Dat Kristiaan geen prins is, is weinig zeggend. Dezelfde scène is te zien in het Tsjechische filmsprookje ‘Deugniet, de dappere ridder’. Een koning vindt op een ochtend zijn haverveld vertrapt en laat zijn zoons om de beurt nachtwaken. De eerste nacht waakt de oudste, die in slaap valt. De jongste, Radko, bijgenaamd Deugniet, die een ‘ovenhokker’ (thuiszitter) is, slaapt niet en neemt het rode paard, dat de haver vertrapt, de toom af (waarmee hij het kan roepen). De tweede nacht waakt de tweede, die ook in slaap valt (en dus niets van de haverdief weet), waarop Radko het zwarte paard van zijn toom ontdoet. De derde nacht waakt hijzelf bij het haverveld en neemt het witte paard zijn toom af. Hij gaat eerst als rode ridder op het rode paard, de dag erop als zwarte ridder en de derde dag komt hij op het witte paard en het lukt hem bijna om de prinses te bevrijden. Door een list komt ze toch vrij en haar vader organiseert een toernooi om haar bevrijder te ontdekken. De eerste ronde wordt gewonnen door de rode ridder, de tweede door de zwarte en de derde door de witte, die telkens snel verdwenen zijn na afloop, etc.

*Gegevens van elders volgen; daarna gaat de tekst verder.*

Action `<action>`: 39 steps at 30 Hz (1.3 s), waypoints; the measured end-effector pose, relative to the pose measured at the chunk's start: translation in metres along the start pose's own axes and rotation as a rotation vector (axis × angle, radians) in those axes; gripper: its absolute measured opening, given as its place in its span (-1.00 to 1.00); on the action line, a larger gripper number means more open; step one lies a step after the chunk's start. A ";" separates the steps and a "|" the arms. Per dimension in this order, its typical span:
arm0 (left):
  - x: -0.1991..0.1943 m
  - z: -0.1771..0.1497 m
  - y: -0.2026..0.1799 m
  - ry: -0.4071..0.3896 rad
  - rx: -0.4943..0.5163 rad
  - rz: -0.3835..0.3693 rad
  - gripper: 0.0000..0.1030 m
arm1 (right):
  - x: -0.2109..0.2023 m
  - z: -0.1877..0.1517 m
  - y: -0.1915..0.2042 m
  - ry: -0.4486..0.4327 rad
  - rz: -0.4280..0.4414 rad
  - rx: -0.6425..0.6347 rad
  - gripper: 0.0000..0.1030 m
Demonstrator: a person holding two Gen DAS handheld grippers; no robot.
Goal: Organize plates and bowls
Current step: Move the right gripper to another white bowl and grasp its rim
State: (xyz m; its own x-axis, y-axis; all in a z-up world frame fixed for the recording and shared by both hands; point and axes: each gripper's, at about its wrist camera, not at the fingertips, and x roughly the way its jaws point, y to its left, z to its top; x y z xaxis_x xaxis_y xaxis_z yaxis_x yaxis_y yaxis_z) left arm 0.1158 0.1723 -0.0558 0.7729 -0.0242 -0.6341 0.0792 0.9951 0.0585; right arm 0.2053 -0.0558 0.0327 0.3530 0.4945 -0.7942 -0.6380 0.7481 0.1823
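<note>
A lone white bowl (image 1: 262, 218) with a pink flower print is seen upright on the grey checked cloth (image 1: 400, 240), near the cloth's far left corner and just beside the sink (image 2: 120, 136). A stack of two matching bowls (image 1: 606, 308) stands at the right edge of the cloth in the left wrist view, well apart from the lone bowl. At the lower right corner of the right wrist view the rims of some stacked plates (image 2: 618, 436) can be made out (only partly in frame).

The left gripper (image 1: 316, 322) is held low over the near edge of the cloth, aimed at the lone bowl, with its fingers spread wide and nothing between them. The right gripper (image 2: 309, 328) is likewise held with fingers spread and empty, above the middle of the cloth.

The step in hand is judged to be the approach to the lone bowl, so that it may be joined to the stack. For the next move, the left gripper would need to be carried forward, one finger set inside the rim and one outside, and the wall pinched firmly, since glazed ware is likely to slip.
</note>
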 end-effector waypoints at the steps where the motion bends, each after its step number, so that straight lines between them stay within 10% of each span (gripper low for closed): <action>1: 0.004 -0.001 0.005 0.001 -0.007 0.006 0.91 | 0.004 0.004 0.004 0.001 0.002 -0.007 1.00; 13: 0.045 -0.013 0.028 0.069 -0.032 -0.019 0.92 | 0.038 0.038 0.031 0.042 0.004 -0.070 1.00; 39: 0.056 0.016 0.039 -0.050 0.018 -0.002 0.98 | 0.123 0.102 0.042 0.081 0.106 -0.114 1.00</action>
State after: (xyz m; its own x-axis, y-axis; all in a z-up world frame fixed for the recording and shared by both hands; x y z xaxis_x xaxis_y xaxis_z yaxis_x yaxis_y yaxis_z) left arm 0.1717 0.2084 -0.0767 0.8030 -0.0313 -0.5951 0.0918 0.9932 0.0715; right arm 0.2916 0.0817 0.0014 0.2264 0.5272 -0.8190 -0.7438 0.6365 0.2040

Dezelfde drie zoons (maar geen prinsen) en de platgetrapte akker zijn te zien in het Armeense sprookje ‘Het Vuurpaard’. Hun vader laat hen om de beurt oppassen. De twee oudsten vallen in slaap en zeggen de dief niet gezien te hebben [maar het veld is platgetrapt]. De derde nacht gaat Hans met een strik naar het veld, wordt tegen middernacht slaperig, maakt een sneetje in zijn vinger en strooit er zout op. Dan komt een paard met vurige vleugels, landt in het veld en begint te vreten (meer vertrappend dan etend). Hans, die voor dom wordt versleten door zijn broers en een altijd smerige lanterfanter is, vangt het paard met de strik [Sterke Hans] en tenslotte geeft het paard de strijd op: ‘Laat me los en ik zal je helpen’. Als Hans hem nodig heeft, moet hij naar het veld gaan en driemaal fluiten en roepen: ‘Vuurpaard, kom snel’ en hij belooft het graanveld voortaan met rust te zullen laten. Dan laat de koning een driedaags feest afkondigen, waarbij zijn dochter op het balkon van een hoge toren zal zitten; diegene, die met zijn paard zo hoog springt en haar de ring van de vinger trekt, krijgt haar tot vrouw. De twee oudste zoons gaan kijken, maar de jongste mag vanwege zijn afschuwelijke uiterlijk niet mee, gaat naar het graanveld en roept het vuurpaard, dat meteen bij hem staat en hem met de kop aanstoot (Hans maakt een buiteling), waarop Hans een knappe jongeling wordt (in wie niemand de domme Vuilhans herkent). Bij het paleis staat een grote menigte en op het balkon van de toren zit de prinses, mooi als de maan, wier ring schittert als de zon, echter geen mens durft de sprong te wagen. Hans geeft het paard de sporen, dat een ongehoorde sprong maakt, maar drie treden te kort. Hans gaat er vandoor en op de tweede dag springt het paard twee treden te kort. De derde dag geeft hij het vuurpaard zo’n knal met de zweep, dat het tot het balkon springt en Hans de ring weet af te trekken, waarna hij er vandoor gaat, terwijl allen roepen: ‘Houdt hem tegen!’ Naderhand wordt hij herkend door de ring, die hij aan zijn hand draagt, die hij met een lap heeft verbonden. (Massenbach, 306-310 nr. 45)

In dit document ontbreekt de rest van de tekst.